There are only 10 primaries for party nominations in the state's 151 House of Representative districts. That Democrat Ken Green, who represents the 1st Assembly District, which comprises portions of Hartford and Bloomfield, is among those being challenged is one of the surprises of this election year.

Green's energy and persistence in serving his constituents stand out among his colleagues. One reason for his hard work may be that large parts of his district include the urban poor. Their problems and solutions involve government more than the troubles and aggravations that visit the middle and affluent classes.

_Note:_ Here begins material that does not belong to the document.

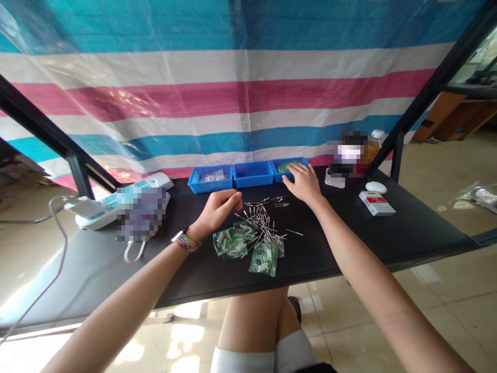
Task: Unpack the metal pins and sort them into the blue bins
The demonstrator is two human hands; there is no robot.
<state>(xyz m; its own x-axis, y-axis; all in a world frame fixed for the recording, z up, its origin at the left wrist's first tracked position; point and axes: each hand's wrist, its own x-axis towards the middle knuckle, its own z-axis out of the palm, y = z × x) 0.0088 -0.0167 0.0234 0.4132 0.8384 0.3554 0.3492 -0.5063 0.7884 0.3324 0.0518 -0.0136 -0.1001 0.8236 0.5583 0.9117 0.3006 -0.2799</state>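
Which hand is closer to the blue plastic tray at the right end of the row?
Right. The right hand lies across the front rim of that blue plastic tray. The left hand curls over the black table, well off to the tray's left.

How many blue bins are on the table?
3, in a row at the back of the table: the left bin, holding a clear bag; the middle bin; the right bin, partly under the right hand. None looks hidden.

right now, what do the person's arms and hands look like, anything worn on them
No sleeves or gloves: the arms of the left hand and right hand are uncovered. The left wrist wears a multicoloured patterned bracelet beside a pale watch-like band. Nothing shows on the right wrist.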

The poor and struggling often turn to their elected officials to help them through the thicket of public and private bureaucracies. Green has an enviable reputation for following through. Someone who calls with a problem will find an advocate who stays with an issue to its conclusion. For constituents who contact their legislators, there are no small problems. Green treats them with respect and determination.

Green doesn't fob off a constituent on a staff member or legislative liaison and then move on to the next cheerful public event. He makes the calls and attends the meetings to find answers and solutions. He is persistent, which is another way of saying that some people in government find him difficult.

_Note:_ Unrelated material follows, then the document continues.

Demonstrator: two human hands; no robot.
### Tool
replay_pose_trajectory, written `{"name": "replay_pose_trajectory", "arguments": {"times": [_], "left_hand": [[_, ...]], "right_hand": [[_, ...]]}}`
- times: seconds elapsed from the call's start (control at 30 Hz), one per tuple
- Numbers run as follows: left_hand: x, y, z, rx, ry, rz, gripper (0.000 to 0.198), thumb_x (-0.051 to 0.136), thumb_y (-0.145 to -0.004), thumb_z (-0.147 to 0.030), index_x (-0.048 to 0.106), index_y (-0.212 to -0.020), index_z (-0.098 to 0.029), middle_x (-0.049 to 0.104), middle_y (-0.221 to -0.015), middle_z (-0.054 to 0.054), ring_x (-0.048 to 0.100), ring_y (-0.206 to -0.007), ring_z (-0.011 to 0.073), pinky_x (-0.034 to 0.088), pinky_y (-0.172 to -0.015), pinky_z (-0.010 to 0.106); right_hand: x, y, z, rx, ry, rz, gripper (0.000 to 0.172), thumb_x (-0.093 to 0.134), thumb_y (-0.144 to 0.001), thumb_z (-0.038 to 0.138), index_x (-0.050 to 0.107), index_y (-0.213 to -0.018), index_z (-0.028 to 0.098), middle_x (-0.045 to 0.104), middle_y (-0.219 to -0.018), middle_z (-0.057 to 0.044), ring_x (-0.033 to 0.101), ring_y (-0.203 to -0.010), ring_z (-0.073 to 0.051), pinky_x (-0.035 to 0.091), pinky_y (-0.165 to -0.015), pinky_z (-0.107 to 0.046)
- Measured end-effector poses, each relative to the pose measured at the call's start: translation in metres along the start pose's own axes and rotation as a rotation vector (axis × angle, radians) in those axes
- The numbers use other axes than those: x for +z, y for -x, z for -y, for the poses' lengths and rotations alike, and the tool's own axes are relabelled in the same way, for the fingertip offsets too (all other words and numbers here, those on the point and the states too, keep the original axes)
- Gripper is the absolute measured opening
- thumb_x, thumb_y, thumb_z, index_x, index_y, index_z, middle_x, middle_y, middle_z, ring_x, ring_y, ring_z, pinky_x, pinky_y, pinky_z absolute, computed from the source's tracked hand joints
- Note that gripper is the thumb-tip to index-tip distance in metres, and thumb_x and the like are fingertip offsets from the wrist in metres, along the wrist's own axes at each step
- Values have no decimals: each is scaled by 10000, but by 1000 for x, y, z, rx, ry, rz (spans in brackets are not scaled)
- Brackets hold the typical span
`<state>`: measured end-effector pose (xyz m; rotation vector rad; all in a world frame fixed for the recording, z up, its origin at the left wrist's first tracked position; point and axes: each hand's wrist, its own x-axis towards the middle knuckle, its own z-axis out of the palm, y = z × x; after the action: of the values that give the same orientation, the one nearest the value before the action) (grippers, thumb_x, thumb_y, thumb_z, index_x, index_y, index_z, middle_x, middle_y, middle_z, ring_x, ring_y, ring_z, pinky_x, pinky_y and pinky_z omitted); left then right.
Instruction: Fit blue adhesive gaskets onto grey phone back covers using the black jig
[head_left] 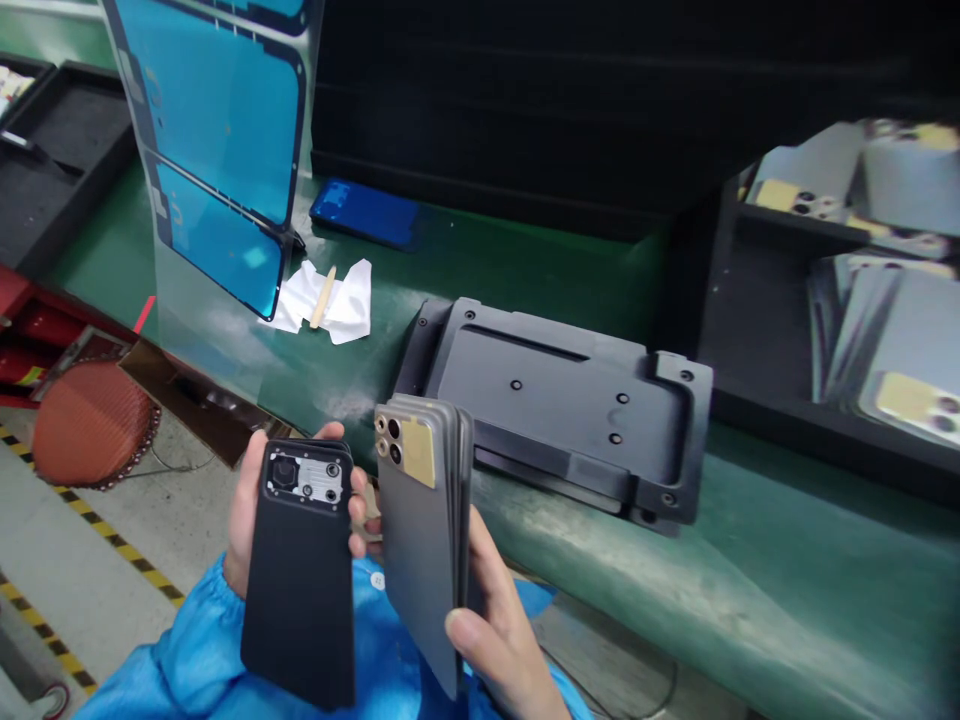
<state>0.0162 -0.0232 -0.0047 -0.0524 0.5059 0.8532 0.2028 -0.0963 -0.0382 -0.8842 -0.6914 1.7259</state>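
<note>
My left hand (247, 510) is wrapped round a black phone (300, 590), its back facing up and its camera area near the top; another dark edge shows behind it. In my right hand (495, 620) stands a stack of grey phone back covers (416, 540), held on edge. The front cover carries a yellow patch beside several camera rings. The two loads are side by side, a small gap apart, in front of the bench edge. Just beyond the covers a black fixture (555, 400) with a shallow recess lies on the green bench (787, 530).
Blue adhesive sheets (217, 120) stand upright at the left. Behind are a white wipe (349, 305) with a wooden stick (323, 297) and a blue-topped panel (367, 213). A black tray (765, 330) at right holds more grey covers (915, 340). A red stool (94, 420) stands below left.
</note>
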Motion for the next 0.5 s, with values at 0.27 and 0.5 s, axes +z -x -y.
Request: {"name": "replay_pose_trajectory", "arguments": {"times": [0.27, 0.5], "left_hand": [[10, 7, 5, 379, -305, -359, 622, 832, -762, -533, 666, -1281, -233, 792, -1082, 102, 764, -876, 237, 622, -807, 348], [12, 6, 9, 368, -332, -460, 584, 832, -783, -498, 642, -1283, -265, 789, -1083, 53, 755, -842, 211, 603, -794, 320]], "right_hand": [[9, -8, 3, -12, 228, -43, 646, 757, -878, 499, 469, -1443, 373, 648, -1373, -86, 661, -1241, -299, 574, -1029, -436], [11, -7, 3, 38, 274, 46, 707, 768, -868, 492, 425, -1473, 365, 592, -1454, -100, 610, -1312, -317, 510, -1114, -490]]}}
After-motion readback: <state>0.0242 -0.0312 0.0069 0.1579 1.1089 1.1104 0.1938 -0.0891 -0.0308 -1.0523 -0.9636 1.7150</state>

A social worker, Green's been at the center of issues involving youth during his 16 years in the General Assembly. Young people, however, don't often vote in primaries so Green's commitment does him little political good. That's not what motivates him.

Green can be blunt in a business that fears candor. He complained this spring that Gov. M. Jodi Rell's nomination of 10 lawyers to seats on the Superior Court included no minorities. He persisted with his complaint, raised the issue in a public meeting of the judiciary committee and even by voted against one of the nominees because he felt her testimony showed she wasn't qualified.

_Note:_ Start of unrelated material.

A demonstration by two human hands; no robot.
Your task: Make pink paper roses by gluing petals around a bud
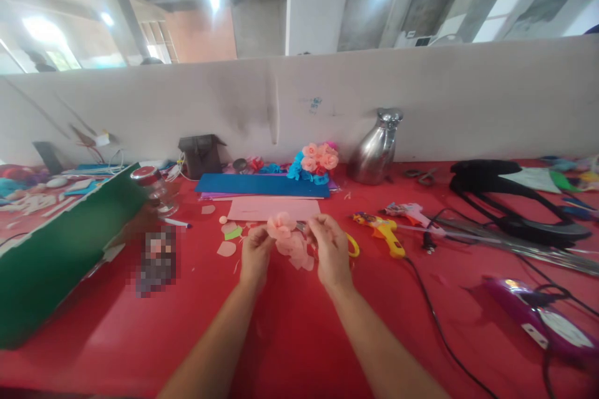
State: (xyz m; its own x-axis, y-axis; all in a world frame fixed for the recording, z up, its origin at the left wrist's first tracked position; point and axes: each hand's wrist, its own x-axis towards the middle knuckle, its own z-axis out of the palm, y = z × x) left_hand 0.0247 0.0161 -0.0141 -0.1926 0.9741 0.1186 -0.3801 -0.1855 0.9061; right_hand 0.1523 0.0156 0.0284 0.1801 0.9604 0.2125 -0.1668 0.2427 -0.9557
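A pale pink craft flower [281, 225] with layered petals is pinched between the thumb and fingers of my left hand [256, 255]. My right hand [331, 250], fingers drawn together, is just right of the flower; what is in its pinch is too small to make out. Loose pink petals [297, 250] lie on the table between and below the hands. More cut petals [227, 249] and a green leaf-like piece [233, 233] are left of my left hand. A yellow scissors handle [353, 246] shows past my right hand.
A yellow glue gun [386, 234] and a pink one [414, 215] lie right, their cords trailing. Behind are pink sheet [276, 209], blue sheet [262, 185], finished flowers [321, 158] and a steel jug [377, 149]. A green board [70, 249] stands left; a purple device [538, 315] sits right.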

That sort of honest assessment of what a legislator witnesses at a public hearing is so rare that Green deserves to be re-elected for that alone. Legislators will mutter among themselves about a nominee who stumbles through answers and displays a frightening lack of knowledge about the position they are seeking. They will almost never share their reaction when a microphone's on, and they rarely cast a dissenting vote. That takes guts. Green's got them.

Green serves as co-chairman of the legislature's housing committee, an assignment that not many of his colleagues yearn to hold. Housing issues, however, matter a lot in Hartford. This year, Green pursued an idea that seemed fair and devoid of controversy as it moved through the legislature: Let public housing residents form tenant organizations and select someone to sit on public housing boards. Local officials now make the choice.

Here sense and the mysterious ways of government collided. The bill passed with overwhelming support in both houses of the legislature. Then it was vetoed by Gov. Rell. The legislature failed to take a vote to override the veto when it met last month. It appeared that it had the votes but not the will.

Working against the veto override vote was the lobbying firm Brown Rudnick, which is run by former Speaker of the House Thomas Ritter. House Minority Leader Lawrence Cafero, R-Norwalk, opposed taking an override vote with an insistence that startled some of his Republican colleagues. Cafero is a lawyer at Brown Rudnick and enjoys a close relationship with Ritter.

The vote never happened. Green's up against another Ritter in his re-election campaign. He's facing Matt Ritter, son of the former speaker and a member of Hartford's city council. He won the party's endorsement for the legislative seat in May. He appears to enjoy considerable support in Hartford's predominantly white West End.

Green is up against it. Interests who know how to work the levers of politics and government want that seat returned to a third generation of Ritters. Green is in the way. That he is the hardest-working and most effective member of the Hartford delegation to the legislature ought to matter more than it does in the inscrutable ways of Hartford's Democratic politics and furtive connections at the Capitol.